**EXERCISE REQUIREMENTS**
Please reproduce, exactly and in full, the lines running from the one that contains "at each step" to the end of the entries.

**DATA**
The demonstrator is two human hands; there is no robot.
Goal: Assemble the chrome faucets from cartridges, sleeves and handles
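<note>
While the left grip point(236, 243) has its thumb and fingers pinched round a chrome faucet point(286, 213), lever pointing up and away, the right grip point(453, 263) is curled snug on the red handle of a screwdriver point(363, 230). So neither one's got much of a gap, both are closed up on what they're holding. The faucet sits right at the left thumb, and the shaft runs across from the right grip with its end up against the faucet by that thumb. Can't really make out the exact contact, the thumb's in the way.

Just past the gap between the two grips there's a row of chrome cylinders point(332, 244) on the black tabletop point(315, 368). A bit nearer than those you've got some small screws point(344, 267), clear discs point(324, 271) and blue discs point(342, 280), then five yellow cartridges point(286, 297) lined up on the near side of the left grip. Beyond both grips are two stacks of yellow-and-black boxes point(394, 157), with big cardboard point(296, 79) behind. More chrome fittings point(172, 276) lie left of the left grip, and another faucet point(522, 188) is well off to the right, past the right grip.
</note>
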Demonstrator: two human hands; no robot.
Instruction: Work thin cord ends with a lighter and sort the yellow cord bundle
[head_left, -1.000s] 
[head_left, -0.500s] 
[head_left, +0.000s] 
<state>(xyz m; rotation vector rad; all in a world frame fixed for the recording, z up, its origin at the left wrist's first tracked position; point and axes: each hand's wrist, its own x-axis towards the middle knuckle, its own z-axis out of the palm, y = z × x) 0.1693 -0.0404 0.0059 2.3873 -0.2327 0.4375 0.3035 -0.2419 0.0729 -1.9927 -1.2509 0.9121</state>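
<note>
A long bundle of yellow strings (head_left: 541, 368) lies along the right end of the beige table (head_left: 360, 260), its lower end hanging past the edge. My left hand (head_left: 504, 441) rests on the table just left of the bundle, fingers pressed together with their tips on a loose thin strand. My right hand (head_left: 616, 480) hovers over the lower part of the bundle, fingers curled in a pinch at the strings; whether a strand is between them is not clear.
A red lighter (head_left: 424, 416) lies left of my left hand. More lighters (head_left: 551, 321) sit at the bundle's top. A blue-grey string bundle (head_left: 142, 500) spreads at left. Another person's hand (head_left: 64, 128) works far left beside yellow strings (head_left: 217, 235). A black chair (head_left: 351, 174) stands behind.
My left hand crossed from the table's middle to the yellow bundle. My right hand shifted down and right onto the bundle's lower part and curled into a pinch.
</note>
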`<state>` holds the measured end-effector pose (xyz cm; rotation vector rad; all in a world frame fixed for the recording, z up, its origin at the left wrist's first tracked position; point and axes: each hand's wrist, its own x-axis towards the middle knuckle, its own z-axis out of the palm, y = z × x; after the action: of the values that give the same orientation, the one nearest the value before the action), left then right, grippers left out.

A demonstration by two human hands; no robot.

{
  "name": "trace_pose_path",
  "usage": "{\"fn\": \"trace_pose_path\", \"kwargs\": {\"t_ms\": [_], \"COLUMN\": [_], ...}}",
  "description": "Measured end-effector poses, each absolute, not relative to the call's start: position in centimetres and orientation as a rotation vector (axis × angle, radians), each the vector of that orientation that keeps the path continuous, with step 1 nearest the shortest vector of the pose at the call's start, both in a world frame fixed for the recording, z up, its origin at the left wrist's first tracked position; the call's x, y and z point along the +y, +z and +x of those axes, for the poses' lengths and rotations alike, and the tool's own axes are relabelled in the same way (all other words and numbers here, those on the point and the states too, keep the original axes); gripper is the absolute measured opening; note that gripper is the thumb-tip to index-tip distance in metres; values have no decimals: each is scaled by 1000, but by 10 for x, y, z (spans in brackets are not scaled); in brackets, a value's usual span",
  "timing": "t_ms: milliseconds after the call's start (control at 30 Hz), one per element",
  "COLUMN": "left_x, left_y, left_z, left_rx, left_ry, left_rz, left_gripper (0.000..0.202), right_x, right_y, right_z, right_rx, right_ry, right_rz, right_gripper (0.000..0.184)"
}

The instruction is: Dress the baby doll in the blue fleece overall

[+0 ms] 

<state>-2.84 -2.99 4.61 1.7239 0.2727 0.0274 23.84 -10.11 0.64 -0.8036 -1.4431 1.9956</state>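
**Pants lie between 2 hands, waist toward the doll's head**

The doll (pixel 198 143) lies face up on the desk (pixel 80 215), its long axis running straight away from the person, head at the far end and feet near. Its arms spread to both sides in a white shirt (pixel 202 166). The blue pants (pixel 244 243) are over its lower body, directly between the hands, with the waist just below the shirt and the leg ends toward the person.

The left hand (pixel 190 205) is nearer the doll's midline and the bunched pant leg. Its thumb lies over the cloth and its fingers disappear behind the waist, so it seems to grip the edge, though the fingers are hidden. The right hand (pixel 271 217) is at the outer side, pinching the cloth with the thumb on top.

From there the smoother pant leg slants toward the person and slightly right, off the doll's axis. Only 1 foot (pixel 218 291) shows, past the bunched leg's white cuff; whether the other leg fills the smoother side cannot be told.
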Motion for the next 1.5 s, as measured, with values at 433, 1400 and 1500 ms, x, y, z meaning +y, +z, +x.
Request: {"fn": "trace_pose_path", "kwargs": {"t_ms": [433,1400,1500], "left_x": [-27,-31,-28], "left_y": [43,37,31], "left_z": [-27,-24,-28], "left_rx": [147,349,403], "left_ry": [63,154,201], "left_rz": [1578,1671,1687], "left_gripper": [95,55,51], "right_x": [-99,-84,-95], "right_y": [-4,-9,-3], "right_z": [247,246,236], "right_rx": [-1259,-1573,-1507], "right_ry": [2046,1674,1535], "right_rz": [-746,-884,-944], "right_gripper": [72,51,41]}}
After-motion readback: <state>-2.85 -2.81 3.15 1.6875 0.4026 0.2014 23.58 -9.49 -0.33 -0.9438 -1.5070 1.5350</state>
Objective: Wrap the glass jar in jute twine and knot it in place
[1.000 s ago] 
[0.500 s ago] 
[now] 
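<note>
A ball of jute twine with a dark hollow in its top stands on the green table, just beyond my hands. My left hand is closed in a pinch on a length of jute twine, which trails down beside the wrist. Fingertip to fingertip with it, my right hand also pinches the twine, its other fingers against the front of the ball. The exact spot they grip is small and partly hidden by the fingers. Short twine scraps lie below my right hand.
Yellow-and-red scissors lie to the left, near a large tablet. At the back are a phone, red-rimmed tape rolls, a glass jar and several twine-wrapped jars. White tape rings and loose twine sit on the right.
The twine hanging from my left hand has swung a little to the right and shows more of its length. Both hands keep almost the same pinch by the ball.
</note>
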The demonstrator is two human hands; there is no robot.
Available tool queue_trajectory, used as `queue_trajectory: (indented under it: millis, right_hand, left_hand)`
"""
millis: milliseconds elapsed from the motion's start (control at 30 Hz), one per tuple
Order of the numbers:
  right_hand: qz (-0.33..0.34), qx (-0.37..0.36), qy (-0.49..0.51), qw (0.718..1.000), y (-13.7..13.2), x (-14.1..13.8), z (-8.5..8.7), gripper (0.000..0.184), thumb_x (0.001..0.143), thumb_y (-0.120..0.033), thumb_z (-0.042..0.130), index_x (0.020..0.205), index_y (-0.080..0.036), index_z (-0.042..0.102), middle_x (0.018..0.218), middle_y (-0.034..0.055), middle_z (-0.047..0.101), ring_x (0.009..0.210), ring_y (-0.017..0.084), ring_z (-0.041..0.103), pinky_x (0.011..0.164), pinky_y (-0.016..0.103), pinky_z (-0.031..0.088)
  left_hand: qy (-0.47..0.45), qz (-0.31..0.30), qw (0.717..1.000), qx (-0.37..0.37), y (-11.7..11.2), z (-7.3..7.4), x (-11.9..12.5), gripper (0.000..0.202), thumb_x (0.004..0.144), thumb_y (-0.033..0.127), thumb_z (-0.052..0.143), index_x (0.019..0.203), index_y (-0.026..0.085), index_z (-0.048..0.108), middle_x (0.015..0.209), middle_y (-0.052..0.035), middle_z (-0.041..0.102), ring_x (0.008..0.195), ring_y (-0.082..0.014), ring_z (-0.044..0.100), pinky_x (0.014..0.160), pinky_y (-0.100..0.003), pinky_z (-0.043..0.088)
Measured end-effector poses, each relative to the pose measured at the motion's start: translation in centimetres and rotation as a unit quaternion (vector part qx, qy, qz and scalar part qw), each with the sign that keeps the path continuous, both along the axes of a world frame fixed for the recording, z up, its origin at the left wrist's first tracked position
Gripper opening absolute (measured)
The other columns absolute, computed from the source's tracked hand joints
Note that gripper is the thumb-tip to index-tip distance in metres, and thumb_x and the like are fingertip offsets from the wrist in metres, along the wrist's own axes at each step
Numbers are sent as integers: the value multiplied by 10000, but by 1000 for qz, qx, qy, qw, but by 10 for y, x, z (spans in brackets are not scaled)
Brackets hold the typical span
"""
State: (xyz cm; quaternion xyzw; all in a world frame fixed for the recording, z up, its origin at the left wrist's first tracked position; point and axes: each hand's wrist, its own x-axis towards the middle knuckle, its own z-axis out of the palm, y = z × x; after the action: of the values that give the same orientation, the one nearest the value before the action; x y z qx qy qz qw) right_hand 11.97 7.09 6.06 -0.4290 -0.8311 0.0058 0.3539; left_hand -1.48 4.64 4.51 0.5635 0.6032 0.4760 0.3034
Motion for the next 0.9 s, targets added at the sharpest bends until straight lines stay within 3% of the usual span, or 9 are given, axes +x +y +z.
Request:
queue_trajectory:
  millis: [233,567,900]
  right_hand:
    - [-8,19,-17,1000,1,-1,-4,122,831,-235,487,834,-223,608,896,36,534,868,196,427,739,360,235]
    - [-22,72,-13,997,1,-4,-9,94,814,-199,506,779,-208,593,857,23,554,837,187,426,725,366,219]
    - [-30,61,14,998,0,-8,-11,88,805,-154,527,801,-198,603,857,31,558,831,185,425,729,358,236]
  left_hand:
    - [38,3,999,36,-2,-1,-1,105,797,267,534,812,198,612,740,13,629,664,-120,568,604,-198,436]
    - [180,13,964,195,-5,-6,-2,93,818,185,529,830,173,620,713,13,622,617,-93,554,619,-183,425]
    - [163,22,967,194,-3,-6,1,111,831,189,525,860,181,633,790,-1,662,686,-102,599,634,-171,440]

**SOLUTION TO THIS PROBLEM**
Note that gripper is the thumb-tip to index-tip distance in metres, and thumb_x and the like are fingertip offsets from the wrist in metres, along the wrist's own axes at each step
Numbers are sent as integers: the value multiplied by 10000, but by 1000 for qz, qx, qy, qw, but by 10 for y, x, z (spans in brackets are not scaled)
Brackets hold the typical span
"""
State: (xyz cm; quaternion xyzw; all in a world frame fixed for the recording, z up, its origin at the left wrist's first tracked position; point and axes: each hand's wrist, its own x-axis towards the middle knuckle, its own z-axis out of the palm, y = z × x; after the action: of the values that give the same orientation, the one nearest the value before the action; x y z qx qy qz qw) right_hand 11.97 7.09 6.06 -0.4290 -0.8311 0.0058 0.3539; left_hand -1.48 4.64 4.51 0.5635 0.6032 0.4760 0.3034
Motion for the next 0.9 s, targets added at the sharpest bends until straight lines stay within 3% of the usual span, or 9 are given, axes +x +y +z.
Request:
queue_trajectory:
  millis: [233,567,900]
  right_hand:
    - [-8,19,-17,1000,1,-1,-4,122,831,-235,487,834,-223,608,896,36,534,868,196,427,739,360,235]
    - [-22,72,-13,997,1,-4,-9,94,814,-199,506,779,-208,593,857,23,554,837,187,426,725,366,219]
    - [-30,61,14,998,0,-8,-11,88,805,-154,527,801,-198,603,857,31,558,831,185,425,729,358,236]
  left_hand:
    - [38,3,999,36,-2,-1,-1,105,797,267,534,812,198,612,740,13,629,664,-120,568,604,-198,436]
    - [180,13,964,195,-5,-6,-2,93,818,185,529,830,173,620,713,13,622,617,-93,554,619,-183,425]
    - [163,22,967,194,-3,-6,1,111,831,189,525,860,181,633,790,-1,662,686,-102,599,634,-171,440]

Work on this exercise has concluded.